On providing aid to women and girls in the region, the UK has disbursed £229 million in aid for Afghanistan since April 2022 and £515 million since April 2021. Our aid provides life-saving support in incredibly difficult circumstances, of which I know my noble friend Lady Helic is well aware. We are continuing to support the delivery of education and healthcare services, and to tackle gender-based violence.

My noble friend asked what work we were doing with allies around the world to influence the Taliban and promote gender equality. She will understand much better than I do the scale of that task, but we are working with the international community to press the Taliban to reverse its decisions and to honour the commitments that it has previously made. We do that through the G7, the G20 and the UN. Finally, on supporting long-term social change in Afghanistan, we have worked very hard and been instrumental in unlocking more than £1 billion of funding held within the Afghanistan reconstruction trust fund, supporting agriculture, education and health.

My noble friend Lady Fall asked about support for Ukrainian children in our schools. We are immensely proud of the support that we have provided to Ukrainian children and are honoured to do so. We have welcomed more than 20,000 children into our schools.
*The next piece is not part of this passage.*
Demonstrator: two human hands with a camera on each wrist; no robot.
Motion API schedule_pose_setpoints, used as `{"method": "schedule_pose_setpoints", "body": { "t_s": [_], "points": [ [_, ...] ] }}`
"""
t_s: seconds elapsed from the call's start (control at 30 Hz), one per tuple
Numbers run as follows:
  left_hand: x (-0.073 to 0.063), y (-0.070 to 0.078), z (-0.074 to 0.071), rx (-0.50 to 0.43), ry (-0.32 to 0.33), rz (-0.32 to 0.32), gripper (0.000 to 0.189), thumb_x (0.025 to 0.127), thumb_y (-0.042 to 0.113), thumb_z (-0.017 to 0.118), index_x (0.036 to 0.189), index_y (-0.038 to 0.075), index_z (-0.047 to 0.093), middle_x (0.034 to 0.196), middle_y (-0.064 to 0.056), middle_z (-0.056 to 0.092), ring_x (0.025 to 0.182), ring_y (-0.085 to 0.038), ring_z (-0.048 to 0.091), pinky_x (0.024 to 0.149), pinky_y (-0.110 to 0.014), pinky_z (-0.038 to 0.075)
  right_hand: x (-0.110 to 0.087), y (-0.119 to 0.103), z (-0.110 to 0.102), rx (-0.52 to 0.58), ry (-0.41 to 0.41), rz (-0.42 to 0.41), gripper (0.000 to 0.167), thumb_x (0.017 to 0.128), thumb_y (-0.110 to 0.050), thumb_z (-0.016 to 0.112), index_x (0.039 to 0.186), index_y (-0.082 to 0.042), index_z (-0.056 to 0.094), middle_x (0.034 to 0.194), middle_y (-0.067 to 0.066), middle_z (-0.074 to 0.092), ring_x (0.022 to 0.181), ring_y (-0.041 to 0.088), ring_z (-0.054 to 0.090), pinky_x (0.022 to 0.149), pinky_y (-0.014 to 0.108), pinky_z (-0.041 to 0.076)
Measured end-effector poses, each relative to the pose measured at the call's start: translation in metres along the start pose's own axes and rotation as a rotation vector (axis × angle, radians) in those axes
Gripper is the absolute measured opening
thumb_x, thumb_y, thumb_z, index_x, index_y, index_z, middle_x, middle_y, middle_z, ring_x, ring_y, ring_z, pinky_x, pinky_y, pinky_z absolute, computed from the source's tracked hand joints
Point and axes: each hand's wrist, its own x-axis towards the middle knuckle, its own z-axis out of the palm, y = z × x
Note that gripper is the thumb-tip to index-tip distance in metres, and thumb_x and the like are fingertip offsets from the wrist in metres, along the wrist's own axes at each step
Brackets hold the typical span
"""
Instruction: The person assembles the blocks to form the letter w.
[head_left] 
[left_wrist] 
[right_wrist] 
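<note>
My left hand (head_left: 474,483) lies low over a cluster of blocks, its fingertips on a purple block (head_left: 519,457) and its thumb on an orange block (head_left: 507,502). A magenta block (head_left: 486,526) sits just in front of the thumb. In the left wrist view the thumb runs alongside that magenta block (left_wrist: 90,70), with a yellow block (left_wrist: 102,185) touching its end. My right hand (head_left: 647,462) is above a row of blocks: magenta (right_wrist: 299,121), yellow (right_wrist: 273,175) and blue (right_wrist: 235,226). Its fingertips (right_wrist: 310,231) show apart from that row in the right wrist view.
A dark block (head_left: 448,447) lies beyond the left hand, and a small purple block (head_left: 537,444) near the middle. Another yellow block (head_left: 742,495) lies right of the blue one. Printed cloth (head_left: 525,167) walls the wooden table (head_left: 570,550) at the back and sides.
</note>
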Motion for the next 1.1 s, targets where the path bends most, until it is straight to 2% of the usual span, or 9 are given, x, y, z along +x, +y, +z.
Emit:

I hope the House will bear with me if I run just one minute over to do justice to your Lordships. In terms of women’s economic empowerment, the noble Lords, Lord Monks and Lord Watson, and the noble Baroness, Lady Chakrabarti, all raised issues of the gender pay gap, which has fallen significantly, with more than 2 million more women in work since 2010 and a higher percentage of women on FTSE 350 boards than ever before. The noble Baroness, Lady Chakrabarti, will be aware that we are obliged to carry out a review of the gender pay gap regulations after they have been in force for five years. That is something we are doing, and we will take time to consider and publish our views on the evidence.

More broadly, I thank all women across this House for their work in encouraging women into public life, particularly my noble friend Lady Jenkin, who has been remarkable in this area. The Government will continue to work across the House, and across both Chambers, to try to address the growing scourge of online abuse.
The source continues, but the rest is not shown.